(Task to carry out)
Every record below is to be retyped exactly, with the pictures left out.

Dataset excerpts
Content starts

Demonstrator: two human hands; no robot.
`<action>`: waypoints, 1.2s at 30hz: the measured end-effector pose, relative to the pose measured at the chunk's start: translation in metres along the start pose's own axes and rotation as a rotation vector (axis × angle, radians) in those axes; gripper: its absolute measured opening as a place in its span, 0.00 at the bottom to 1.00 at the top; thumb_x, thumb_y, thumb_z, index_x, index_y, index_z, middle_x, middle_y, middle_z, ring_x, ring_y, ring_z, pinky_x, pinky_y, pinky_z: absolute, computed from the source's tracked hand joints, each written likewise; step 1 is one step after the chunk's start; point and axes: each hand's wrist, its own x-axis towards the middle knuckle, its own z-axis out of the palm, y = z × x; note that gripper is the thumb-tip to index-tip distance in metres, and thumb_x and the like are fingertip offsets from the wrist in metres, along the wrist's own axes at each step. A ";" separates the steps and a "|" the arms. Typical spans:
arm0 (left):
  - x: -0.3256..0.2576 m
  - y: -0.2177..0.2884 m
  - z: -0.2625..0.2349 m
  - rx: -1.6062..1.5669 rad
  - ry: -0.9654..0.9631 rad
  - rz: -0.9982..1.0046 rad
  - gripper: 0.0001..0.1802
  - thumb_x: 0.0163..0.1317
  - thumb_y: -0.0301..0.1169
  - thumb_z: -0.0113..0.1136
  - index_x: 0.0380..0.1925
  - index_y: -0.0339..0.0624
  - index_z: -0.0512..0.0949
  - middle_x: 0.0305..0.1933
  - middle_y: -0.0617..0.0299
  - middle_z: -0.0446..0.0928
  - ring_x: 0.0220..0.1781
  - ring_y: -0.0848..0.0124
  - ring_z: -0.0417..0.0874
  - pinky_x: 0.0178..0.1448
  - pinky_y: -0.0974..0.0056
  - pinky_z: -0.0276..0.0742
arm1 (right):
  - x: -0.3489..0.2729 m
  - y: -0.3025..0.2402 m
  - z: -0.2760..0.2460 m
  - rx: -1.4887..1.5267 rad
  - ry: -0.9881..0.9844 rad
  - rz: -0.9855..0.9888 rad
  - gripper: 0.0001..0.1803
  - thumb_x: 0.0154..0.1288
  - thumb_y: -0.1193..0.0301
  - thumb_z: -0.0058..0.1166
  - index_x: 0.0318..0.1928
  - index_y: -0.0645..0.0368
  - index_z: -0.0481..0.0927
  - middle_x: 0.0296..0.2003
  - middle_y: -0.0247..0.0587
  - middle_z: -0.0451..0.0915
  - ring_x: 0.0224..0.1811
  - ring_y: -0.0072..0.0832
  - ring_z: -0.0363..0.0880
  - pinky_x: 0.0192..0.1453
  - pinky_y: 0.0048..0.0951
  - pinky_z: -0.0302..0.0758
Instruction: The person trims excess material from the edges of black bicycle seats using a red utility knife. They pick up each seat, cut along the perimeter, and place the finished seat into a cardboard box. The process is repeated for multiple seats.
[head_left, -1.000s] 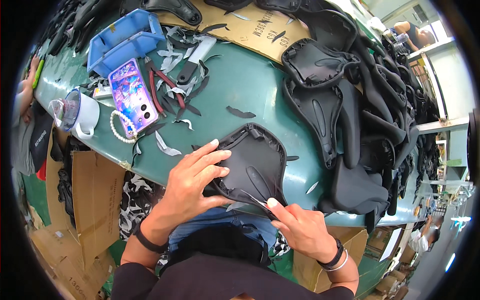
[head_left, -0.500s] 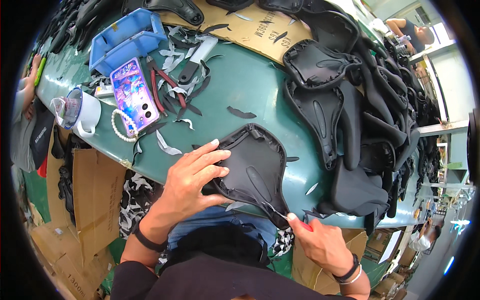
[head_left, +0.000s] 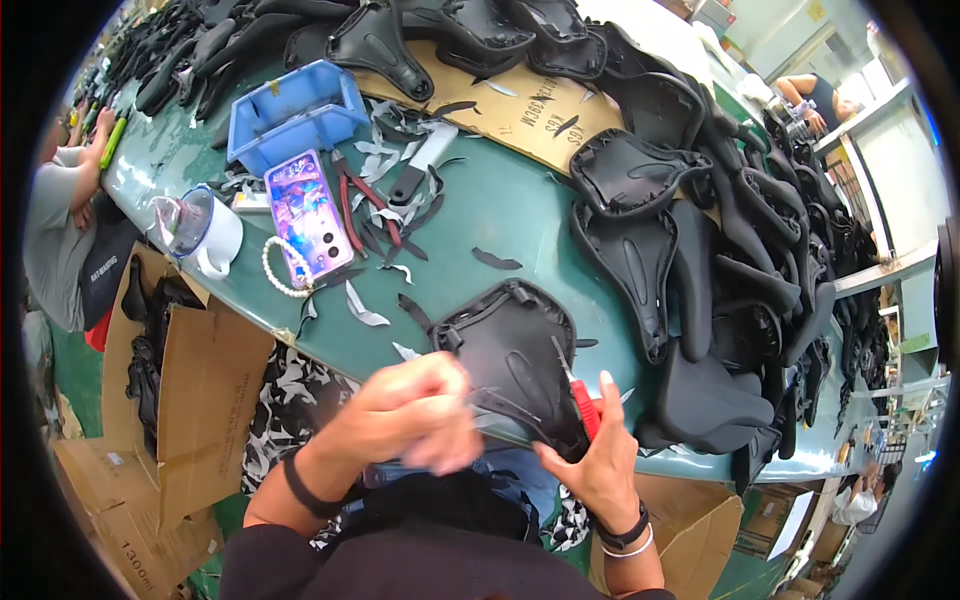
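Note:
A black bicycle saddle [head_left: 510,335] lies underside up at the table's near edge, its narrow nose toward me. My left hand [head_left: 420,410], smeared by motion, is closed over its left side. A thin strand shows beside those fingers, but what they pinch I cannot make out. By the saddle's nose my right hand [head_left: 600,455] grips a red-handled knife [head_left: 584,405], its thin metal blade pointing up and away from me. The right thumb is raised and the fingertips are near the nose. Dark and grey trimmed scraps [head_left: 496,259] lie on the table behind the saddle.
More saddles [head_left: 625,260] are heaped along the right and far side. A blue bin [head_left: 300,115], pliers [head_left: 350,205], a phone [head_left: 305,220], a grey-handled cutter [head_left: 422,165] and a white mug [head_left: 215,240] stand left. Cardboard boxes [head_left: 215,390] sit below; another person [head_left: 65,220] is at far left.
My left hand has come off the saddle's rim and closed, moving toward me. The knife has swung from the saddle's nose to point upward. The view has shifted slightly.

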 end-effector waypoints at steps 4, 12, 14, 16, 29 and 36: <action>-0.037 -0.003 -0.008 0.533 0.028 -0.297 0.17 0.66 0.34 0.58 0.48 0.30 0.75 0.31 0.61 0.81 0.35 0.75 0.82 0.42 0.69 0.78 | -0.006 -0.019 0.007 0.093 0.096 -0.111 0.58 0.41 0.61 0.76 0.66 0.73 0.51 0.49 0.65 0.72 0.43 0.55 0.78 0.45 0.42 0.77; -0.116 -0.038 -0.024 -0.071 0.785 -0.093 0.23 0.57 0.30 0.57 0.50 0.26 0.72 0.42 0.46 0.80 0.41 0.60 0.84 0.49 0.56 0.80 | -0.002 -0.048 0.011 0.236 0.020 -0.041 0.30 0.53 0.72 0.67 0.56 0.66 0.71 0.31 0.39 0.77 0.29 0.28 0.74 0.38 0.29 0.72; -0.156 -0.025 -0.048 0.149 1.035 0.165 0.21 0.58 0.38 0.50 0.39 0.27 0.78 0.31 0.49 0.80 0.32 0.65 0.82 0.39 0.62 0.78 | 0.011 -0.023 -0.004 0.155 0.181 0.006 0.20 0.56 0.76 0.62 0.50 0.65 0.75 0.30 0.36 0.75 0.29 0.23 0.72 0.36 0.27 0.71; -0.186 0.003 -0.078 0.078 1.365 0.535 0.26 0.66 0.50 0.48 0.38 0.34 0.78 0.29 0.58 0.79 0.28 0.71 0.80 0.37 0.70 0.75 | 0.021 -0.014 -0.010 0.222 0.271 0.087 0.17 0.59 0.77 0.59 0.49 0.66 0.75 0.28 0.33 0.73 0.29 0.20 0.69 0.34 0.23 0.69; -0.038 0.033 -0.042 0.856 0.346 0.227 0.06 0.59 0.24 0.62 0.36 0.35 0.79 0.35 0.61 0.81 0.38 0.74 0.79 0.44 0.68 0.75 | 0.023 -0.023 -0.007 0.757 0.200 0.478 0.18 0.59 0.75 0.61 0.51 0.62 0.76 0.29 0.32 0.76 0.25 0.15 0.73 0.28 0.19 0.72; 0.166 0.033 0.031 1.571 -0.013 0.560 0.22 0.56 0.31 0.63 0.51 0.38 0.72 0.56 0.51 0.73 0.58 0.55 0.75 0.58 0.54 0.71 | 0.000 0.018 0.007 1.174 0.359 0.588 0.19 0.68 0.73 0.51 0.56 0.65 0.65 0.27 0.37 0.74 0.20 0.21 0.75 0.24 0.23 0.76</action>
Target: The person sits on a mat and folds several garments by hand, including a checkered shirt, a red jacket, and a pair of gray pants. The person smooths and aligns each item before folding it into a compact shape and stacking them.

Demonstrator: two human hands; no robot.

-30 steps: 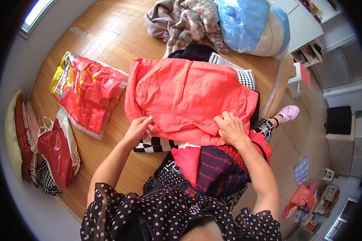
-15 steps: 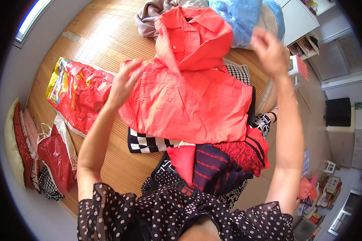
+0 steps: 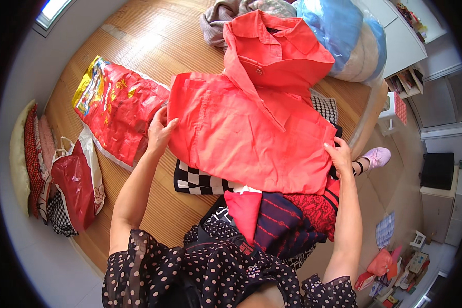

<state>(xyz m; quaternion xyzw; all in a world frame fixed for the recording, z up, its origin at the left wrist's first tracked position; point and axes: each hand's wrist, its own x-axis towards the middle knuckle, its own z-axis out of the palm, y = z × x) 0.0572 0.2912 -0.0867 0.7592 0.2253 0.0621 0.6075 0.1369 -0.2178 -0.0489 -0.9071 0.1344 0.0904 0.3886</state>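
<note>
I'm bringing left hand [image 3: 160, 129] and right hand [image 3: 340, 156] down, pinching the shirt [image 3: 251, 141] centre-left and centre-right, probably keeping it flat.

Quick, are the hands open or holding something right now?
Left hand: at the left edge of the coral shirt; can't tell if closed.
Right hand: at the shirt's right edge; can't tell if closed.

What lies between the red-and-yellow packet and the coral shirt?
In the head view, the left hand lies between the packet and the shirt, thumb at the shirt's edge; below it, a strip of wooden table shows.
</note>
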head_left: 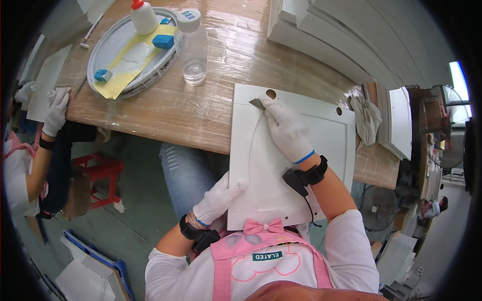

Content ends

(Final answer)
Demonstrator: two human hands; no robot.
`<action>`: waypoints, 1.2s at 30hz: the measured end-effector pose, relative to the pose measured at the chunk's start: translation in metres along the start pose's own axes and rotation as a rotation vector (axis × angle, radians) in those axes; gripper: its absolute measured opening as a place in its span, 0.00 at the bottom to 1.00 at the top; thumb_x, thumb_y, thumb_z, index_x, index_y, index_z, middle_x, middle_y, middle_z, ring_x, ring_y, ring_z, pinky_x, pinky_y, pinky_z: absolute, computed from the source's tracked hand joints, each written likewise; step 1 is one step after the chunk's start; point and axes: each hand's wrist, its own x-axis towards the middle knuckle, its own z-axis out of the palm, y = z × x; note that gripper is the thumb-tip to index-tip distance in metres, and thumb_x and the like are fingertip offsets from the wrist in metres, along the wrist's own axes at each step. A ";" separates the steps and a "|" the arms. Typical spans:
arm0 (left):
  - x: -0.3256..0.2576 m
  - y: -0.2177..0.2884 m
  - z: -0.2625..0.2349 m
  - rx: -1.6062..1.5669 rad
  - ry: -0.9654..0.9631 rad
  - rz: -0.9982..1.0046 rad
  - gripper: 0.0001..0.1802
  - thumb_x: 0.0163..0.1317
  - thumb_y: -0.0301..0.1169
  - thumb_z: -0.0113..0.1136
  - index_x: 0.0380..0.1925
  - index_y: -0.0339..0.0624
  - index_z: -0.0512..0.0949
  - middle_x: 0.0305..0.1933
  - middle_y: -0.0617..0.0299
  - middle_z: -0.0446..0.0928
  - ring_x: 0.0220..0.1781
  - ring_y: -0.0848..0.0124
  - ring_z: -0.0417..0.0874
  - pinky_x: 0.0178..0.1448
  - pinky_y: -0.0974..0.0056
  - pinky_z: -0.0276..0.0742
arm1 (right):
  - x: -0.3489..0.2729 m
  - y: -0.3025..0.2402 m
  - z: -0.2760..0.2460 m
  - rx: -1.4887..1.5267 rad
  - ry: -0.9881..0.9844 rad
  - rz: -0.9855..0.9888 rad
  - gripper: 0.0001..0.1803
  - thumb_x: 0.0154..0.1288
  - thumb_y: -0.1193..0.0301
  - thumb_z: -0.0058..0.1166
  - index_x: 0.0318..0.1928
  - index_y: -0.0645..0.0368
  - index_z: -0.0481..0.0927
  - middle_x: 0.0296..0.2003
  - middle_y: -0.0247..0.0587
  - middle_z: -0.0451..0.0915
  - ring_x: 0.0224..0.1811
  - ring_y: -0.0072..0.0832
  - ring_z: -0.0363..0.0880
  - pinky_x: 0.0192..0.1453
  - pinky_y: 0.0048..0.0951
  - pinky_z: -0.0302..0.0758
Instruction: The person trims excess material from the edges of black bicycle seats using a red utility knife. They pick up each seat, cut along the perimeter, and place the finished seat into a cardboard box. The process is repeated for multiple seats.
[head_left, -1.000s] 
[head_left, -0.500s] 
[head_left, +0.000s] 
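Note:
A black bicycle saddle [head_left: 510,335] lies underside up at the table's near edge, its narrow nose toward me. My left hand [head_left: 420,410], smeared by motion, is closed over its left side. A thin strand shows beside those fingers, but what they pinch I cannot make out. By the saddle's nose my right hand [head_left: 600,455] grips a red-handled knife [head_left: 584,405], its thin metal blade pointing up and away from me. The right thumb is raised and the fingertips are near the nose. Dark and grey trimmed scraps [head_left: 496,259] lie on the table behind the saddle.
More saddles [head_left: 625,260] are heaped along the right and far side. A blue bin [head_left: 300,115], pliers [head_left: 350,205], a phone [head_left: 305,220], a grey-handled cutter [head_left: 422,165] and a white mug [head_left: 215,240] stand left. Cardboard boxes [head_left: 215,390] sit below; another person [head_left: 65,220] is at far left.
My left hand has come off the saddle's rim and closed, moving toward me. The knife has swung from the saddle's nose to point upward. The view has shifted slightly.
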
 end-effector waypoints at steps 4, 12, 14, 16, 29 and 36: <action>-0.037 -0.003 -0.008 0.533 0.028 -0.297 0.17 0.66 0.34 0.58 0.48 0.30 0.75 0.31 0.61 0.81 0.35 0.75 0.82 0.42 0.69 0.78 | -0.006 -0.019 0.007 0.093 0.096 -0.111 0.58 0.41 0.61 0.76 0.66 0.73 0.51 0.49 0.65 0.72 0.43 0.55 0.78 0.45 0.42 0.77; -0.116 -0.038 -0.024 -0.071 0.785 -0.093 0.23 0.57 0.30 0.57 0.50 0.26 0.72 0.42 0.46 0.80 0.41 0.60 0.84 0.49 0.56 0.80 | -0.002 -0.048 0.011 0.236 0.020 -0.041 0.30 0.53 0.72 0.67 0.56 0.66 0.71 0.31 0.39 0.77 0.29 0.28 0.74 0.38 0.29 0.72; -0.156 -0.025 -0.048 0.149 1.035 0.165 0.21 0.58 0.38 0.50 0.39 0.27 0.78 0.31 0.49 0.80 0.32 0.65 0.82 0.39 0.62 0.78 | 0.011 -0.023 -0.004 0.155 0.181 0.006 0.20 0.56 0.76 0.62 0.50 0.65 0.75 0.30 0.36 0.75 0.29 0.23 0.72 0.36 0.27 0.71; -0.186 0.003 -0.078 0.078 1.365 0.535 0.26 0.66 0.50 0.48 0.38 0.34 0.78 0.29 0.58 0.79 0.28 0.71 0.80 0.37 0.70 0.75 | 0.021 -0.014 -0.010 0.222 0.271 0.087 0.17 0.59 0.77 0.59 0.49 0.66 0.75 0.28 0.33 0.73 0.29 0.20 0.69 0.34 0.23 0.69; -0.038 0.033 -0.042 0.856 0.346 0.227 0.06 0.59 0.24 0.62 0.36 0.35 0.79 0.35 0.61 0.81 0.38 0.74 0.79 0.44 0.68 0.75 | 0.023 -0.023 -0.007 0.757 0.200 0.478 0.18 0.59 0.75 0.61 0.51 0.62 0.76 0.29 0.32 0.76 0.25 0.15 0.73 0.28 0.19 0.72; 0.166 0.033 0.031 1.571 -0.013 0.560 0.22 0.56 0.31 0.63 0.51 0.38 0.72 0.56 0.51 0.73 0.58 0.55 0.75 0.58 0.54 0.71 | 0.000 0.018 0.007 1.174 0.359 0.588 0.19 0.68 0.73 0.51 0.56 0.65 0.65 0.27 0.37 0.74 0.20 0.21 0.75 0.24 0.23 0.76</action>
Target: The person sits on a mat and folds several garments by hand, including a checkered shirt, a red jacket, and a pair of gray pants. The person smooths and aligns each item before folding it into a compact shape and stacking them.

Demonstrator: two human hands; no robot.

-30 steps: 
-15 steps: 
+0 steps: 

<state>(xyz m; quaternion xyzw; all in a world frame fixed for the recording, z up, its origin at the left wrist's first tracked position; point and axes: each hand's wrist, its own x-axis towards the middle knuckle, its own z-axis out of the palm, y = z × x) 0.0572 0.2912 -0.0867 0.7592 0.2253 0.0621 0.6075 0.1369 -0.2178 -0.0489 -0.9071 0.1344 0.0904 0.3886</state>
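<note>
I'm bringing left hand [image 3: 160, 129] and right hand [image 3: 340, 156] down, pinching the shirt [image 3: 251, 141] centre-left and centre-right, probably keeping it flat.

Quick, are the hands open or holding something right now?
Left hand: at the left edge of the coral shirt; can't tell if closed.
Right hand: at the shirt's right edge; can't tell if closed.

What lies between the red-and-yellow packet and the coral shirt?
In the head view, the left hand lies between the packet and the shirt, thumb at the shirt's edge; below it, a strip of wooden table shows.
</note>
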head_left: 

Nothing further is needed to complete the exercise.